From the entries that follow, copy exactly the lines beginning at the line holding "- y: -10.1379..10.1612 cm" and continuing through the line holding "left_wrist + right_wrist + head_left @".

Stored data entries:

========

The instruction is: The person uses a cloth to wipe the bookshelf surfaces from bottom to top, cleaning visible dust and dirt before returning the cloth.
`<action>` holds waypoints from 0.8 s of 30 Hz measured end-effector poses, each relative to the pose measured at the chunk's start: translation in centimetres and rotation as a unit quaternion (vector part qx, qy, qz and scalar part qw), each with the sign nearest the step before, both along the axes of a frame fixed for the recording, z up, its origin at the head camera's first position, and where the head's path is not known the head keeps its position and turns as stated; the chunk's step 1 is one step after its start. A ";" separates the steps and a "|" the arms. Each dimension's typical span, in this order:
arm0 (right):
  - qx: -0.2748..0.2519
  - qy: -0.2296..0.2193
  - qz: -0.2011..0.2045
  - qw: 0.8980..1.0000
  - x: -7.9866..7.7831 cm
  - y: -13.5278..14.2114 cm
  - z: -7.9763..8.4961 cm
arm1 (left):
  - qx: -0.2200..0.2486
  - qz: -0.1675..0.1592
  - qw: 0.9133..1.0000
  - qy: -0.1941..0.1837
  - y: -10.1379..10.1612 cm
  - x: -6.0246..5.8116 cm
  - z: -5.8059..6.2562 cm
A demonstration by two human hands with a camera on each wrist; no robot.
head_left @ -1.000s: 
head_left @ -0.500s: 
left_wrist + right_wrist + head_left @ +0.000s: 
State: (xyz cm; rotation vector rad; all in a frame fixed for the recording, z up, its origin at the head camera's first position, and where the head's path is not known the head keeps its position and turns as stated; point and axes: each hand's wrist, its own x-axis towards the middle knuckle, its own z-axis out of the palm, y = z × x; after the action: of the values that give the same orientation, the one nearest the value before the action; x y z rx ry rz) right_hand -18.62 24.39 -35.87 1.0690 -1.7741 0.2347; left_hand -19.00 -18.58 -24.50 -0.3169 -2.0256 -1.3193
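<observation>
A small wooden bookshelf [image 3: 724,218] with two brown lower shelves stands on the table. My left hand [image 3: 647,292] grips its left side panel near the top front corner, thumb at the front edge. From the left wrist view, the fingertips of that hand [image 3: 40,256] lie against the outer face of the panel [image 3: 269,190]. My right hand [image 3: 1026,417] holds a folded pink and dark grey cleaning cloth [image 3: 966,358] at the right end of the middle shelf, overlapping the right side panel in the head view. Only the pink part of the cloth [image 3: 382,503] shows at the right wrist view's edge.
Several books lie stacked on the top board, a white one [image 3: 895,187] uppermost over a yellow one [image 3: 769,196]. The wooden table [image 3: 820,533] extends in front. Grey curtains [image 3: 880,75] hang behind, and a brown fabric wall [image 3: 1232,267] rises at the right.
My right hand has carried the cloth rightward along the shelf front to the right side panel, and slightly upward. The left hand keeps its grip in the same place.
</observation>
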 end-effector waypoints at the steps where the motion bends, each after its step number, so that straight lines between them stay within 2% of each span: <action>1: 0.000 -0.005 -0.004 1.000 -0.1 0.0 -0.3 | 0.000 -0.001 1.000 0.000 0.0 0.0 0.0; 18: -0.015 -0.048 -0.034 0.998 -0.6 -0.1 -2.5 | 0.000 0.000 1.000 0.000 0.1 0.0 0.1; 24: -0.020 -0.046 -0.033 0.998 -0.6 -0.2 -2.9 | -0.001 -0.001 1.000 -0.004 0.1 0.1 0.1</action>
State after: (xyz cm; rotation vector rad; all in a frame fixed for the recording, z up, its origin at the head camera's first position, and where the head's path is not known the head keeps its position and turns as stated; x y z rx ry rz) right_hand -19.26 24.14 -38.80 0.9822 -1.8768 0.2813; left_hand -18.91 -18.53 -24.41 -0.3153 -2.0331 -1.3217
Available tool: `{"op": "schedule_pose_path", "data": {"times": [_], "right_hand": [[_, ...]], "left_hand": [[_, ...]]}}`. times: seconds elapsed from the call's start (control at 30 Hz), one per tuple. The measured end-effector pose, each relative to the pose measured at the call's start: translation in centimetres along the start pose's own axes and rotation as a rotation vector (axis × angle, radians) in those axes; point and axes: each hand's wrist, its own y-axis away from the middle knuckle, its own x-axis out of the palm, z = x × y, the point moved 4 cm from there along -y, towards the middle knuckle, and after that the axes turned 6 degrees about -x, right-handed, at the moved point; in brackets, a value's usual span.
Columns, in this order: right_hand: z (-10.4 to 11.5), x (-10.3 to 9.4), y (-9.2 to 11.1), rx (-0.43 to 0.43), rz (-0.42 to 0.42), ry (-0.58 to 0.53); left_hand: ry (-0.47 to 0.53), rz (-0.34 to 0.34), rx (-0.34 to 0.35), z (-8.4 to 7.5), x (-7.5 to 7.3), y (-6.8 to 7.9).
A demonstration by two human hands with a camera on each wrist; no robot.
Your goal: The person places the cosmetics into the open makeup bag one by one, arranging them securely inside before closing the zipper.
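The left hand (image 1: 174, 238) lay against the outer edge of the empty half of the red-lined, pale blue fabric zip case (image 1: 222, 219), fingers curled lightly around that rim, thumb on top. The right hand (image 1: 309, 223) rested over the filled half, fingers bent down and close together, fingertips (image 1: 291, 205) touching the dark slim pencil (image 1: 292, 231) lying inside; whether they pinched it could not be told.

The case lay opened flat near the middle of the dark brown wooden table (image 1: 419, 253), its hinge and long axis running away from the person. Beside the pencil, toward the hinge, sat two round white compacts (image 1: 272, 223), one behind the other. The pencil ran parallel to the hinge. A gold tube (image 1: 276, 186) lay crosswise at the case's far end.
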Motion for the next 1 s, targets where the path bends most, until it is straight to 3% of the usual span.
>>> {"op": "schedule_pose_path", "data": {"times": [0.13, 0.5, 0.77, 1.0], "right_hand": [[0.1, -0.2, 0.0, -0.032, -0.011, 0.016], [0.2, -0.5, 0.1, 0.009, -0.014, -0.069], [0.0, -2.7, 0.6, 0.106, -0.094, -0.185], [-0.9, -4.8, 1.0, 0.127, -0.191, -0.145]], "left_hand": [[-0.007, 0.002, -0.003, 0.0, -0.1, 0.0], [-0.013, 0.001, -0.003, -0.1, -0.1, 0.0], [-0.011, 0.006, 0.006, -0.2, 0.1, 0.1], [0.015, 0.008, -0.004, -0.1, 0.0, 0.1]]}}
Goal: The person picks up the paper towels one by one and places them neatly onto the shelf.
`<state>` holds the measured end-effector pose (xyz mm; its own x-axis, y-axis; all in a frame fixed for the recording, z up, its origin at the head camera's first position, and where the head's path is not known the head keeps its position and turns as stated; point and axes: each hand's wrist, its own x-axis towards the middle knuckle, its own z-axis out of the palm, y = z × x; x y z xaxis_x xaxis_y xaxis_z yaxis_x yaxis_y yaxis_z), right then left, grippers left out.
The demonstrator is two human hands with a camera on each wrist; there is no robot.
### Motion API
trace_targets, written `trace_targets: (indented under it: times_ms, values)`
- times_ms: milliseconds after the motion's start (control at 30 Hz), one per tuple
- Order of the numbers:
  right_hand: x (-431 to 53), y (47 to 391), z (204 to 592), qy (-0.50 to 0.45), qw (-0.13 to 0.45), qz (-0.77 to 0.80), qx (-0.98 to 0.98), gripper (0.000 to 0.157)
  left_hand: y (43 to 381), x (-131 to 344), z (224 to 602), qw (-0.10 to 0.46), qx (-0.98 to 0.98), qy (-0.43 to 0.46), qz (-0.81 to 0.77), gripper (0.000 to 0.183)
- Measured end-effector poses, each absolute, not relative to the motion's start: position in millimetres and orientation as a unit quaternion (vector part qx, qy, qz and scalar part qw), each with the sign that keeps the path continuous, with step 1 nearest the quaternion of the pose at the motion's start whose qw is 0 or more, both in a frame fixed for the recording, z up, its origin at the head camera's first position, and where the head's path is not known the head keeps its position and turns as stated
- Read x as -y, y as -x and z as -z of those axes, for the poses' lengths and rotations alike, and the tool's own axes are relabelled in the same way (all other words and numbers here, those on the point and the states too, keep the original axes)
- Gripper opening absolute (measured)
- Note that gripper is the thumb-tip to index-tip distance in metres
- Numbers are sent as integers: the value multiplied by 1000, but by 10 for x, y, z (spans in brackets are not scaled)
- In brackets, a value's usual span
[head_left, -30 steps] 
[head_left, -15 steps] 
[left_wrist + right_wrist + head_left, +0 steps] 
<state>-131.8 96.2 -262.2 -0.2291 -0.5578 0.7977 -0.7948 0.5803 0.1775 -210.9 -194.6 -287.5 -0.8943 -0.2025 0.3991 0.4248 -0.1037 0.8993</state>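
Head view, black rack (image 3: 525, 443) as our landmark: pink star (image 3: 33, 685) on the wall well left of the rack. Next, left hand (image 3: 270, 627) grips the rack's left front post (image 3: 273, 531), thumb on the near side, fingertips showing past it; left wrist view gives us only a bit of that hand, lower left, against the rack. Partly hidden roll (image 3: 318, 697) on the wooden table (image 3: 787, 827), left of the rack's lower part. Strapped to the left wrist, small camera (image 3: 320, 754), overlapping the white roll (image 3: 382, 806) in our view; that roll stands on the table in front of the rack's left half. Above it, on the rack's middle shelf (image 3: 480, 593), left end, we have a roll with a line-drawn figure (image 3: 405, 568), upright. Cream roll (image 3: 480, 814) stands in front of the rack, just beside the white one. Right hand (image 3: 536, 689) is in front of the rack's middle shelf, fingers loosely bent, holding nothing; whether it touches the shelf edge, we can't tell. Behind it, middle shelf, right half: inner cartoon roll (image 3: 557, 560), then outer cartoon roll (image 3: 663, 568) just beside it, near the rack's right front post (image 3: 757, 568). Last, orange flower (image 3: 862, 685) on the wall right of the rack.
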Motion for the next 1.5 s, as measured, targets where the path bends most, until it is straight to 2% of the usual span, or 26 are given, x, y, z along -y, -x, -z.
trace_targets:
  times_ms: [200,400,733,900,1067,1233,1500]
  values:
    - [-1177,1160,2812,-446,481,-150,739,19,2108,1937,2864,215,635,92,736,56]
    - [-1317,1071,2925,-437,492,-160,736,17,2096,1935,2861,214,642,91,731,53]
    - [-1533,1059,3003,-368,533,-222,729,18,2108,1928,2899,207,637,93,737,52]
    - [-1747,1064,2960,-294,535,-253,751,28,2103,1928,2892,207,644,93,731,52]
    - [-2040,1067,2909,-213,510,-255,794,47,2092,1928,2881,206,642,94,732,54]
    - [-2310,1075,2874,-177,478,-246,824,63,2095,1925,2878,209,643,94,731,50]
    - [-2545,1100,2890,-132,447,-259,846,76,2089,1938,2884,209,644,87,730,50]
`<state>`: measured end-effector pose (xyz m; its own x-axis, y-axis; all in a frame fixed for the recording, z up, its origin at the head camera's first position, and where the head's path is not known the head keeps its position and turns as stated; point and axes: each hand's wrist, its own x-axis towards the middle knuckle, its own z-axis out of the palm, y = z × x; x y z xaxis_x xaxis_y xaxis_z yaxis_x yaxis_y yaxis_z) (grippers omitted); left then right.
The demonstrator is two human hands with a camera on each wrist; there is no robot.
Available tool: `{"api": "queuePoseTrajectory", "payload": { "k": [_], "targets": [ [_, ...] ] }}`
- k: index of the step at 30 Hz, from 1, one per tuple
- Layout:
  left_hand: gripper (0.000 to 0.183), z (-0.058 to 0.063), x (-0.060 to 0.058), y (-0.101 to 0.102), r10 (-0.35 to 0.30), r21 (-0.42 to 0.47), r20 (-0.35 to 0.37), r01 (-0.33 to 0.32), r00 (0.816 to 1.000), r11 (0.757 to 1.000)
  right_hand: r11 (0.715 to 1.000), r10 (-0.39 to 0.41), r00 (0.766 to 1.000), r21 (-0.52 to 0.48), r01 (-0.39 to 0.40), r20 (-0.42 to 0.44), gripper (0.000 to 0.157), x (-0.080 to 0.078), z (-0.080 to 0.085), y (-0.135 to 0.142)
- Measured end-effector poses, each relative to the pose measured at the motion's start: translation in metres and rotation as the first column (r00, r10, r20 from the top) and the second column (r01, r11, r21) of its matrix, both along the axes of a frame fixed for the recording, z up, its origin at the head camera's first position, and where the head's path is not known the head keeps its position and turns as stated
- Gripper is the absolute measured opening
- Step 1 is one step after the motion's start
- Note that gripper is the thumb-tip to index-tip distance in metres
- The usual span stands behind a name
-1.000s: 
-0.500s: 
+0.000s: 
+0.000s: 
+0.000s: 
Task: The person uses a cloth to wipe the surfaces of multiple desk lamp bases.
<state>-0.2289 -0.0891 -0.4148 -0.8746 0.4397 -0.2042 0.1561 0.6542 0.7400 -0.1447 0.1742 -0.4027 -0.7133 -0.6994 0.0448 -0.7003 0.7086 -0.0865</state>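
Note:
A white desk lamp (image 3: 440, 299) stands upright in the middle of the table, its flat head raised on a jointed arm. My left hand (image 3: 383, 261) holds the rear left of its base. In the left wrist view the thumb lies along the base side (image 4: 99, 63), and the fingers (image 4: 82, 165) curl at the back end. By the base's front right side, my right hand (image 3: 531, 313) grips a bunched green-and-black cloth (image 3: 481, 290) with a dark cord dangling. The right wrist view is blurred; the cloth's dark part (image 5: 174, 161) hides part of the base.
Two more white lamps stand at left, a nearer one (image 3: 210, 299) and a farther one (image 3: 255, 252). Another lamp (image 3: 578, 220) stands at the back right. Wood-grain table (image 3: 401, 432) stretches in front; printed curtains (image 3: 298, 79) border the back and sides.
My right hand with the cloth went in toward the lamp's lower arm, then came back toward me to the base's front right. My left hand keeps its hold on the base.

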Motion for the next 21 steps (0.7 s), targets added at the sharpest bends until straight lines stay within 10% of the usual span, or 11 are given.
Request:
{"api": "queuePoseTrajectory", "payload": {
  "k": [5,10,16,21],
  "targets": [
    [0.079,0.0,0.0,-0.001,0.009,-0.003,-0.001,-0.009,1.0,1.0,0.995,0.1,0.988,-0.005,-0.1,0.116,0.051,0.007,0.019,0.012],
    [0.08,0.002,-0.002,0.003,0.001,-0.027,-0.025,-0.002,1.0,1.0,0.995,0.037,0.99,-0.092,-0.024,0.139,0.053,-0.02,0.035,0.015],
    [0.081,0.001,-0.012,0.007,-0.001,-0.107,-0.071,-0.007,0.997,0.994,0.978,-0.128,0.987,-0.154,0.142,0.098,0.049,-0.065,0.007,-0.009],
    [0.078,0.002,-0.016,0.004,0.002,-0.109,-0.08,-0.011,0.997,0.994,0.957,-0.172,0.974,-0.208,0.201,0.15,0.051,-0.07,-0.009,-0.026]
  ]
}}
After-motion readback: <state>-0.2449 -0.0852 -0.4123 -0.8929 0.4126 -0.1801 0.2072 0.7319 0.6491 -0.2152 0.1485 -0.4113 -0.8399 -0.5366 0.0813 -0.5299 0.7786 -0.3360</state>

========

Expected answer:
  - y: -10.1379..10.1612 cm
  - x: -6.0246..5.8116 cm
  - z: -5.8059..6.2562 cm
A demonstration by two human hands with a camera on each wrist; no robot.
head_left @ -1.000s: 
head_left @ -0.500s: 
left_wrist + right_wrist + head_left @ +0.000s: 

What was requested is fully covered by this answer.